■ Assigned task
Transcribe only the part of the material below that begins at the line containing "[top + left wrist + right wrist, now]" and ends at the line containing "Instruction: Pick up", with both kept and images left out.

■ Exercise inputs
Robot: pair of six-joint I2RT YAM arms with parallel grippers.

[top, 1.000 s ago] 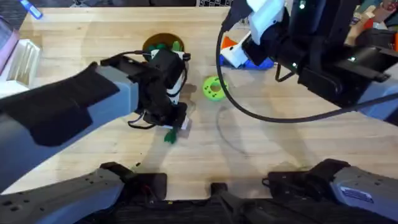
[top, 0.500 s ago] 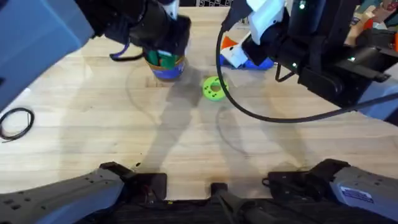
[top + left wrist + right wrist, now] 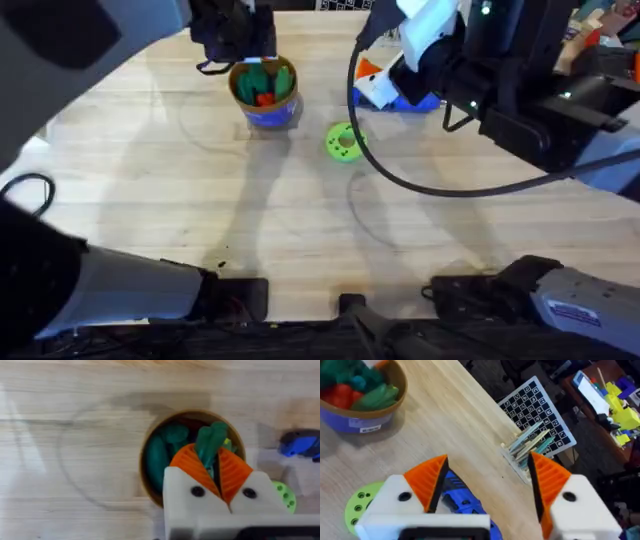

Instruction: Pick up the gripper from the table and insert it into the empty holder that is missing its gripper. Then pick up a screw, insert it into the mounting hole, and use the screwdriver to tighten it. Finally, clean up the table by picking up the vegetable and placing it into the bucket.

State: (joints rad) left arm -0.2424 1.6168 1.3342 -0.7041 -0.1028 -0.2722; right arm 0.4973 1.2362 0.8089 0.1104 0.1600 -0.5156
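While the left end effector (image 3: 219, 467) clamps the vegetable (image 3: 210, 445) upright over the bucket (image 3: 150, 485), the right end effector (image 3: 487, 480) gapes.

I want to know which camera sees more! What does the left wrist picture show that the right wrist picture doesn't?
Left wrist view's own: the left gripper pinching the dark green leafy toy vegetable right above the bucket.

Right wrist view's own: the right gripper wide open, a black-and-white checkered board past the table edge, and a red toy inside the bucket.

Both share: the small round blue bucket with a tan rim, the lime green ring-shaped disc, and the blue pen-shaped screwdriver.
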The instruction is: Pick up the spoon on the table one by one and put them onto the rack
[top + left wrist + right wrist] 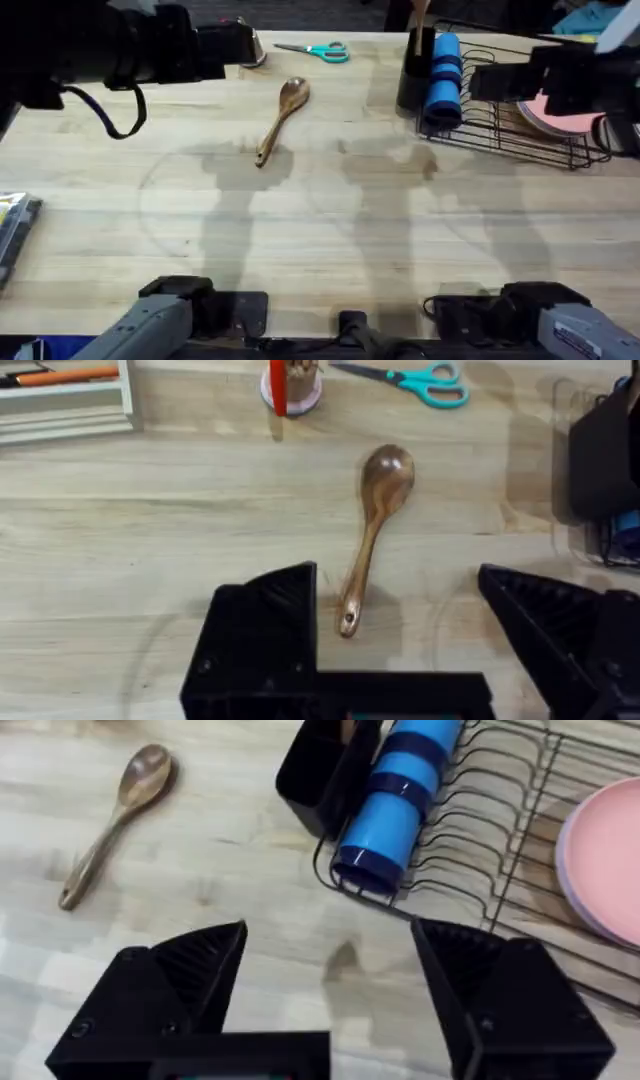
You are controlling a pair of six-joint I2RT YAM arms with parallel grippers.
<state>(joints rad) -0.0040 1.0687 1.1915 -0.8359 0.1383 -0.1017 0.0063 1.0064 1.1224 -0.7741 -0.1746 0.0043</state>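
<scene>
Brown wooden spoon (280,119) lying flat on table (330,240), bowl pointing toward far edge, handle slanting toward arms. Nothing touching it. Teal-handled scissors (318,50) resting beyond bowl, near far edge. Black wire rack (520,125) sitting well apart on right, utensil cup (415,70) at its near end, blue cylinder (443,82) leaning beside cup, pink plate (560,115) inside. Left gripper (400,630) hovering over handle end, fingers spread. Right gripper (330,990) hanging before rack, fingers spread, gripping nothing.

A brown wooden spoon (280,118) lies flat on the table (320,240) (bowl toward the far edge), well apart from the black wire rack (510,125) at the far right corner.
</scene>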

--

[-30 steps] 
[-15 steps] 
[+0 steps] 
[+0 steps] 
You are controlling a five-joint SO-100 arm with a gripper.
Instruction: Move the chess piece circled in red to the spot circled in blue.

■ Final answer
[top + left wrist + right wrist, now] 

Instruction: Pick up the gripper from the table and insert it into the empty holder that is missing its gripper. Then pick up a screw, insert it into the mounting hole, and use the screwdriver to tighten it. Finally, clean up the table by picking up the vegetable and placing it into the bucket.

The answer has been written out completely.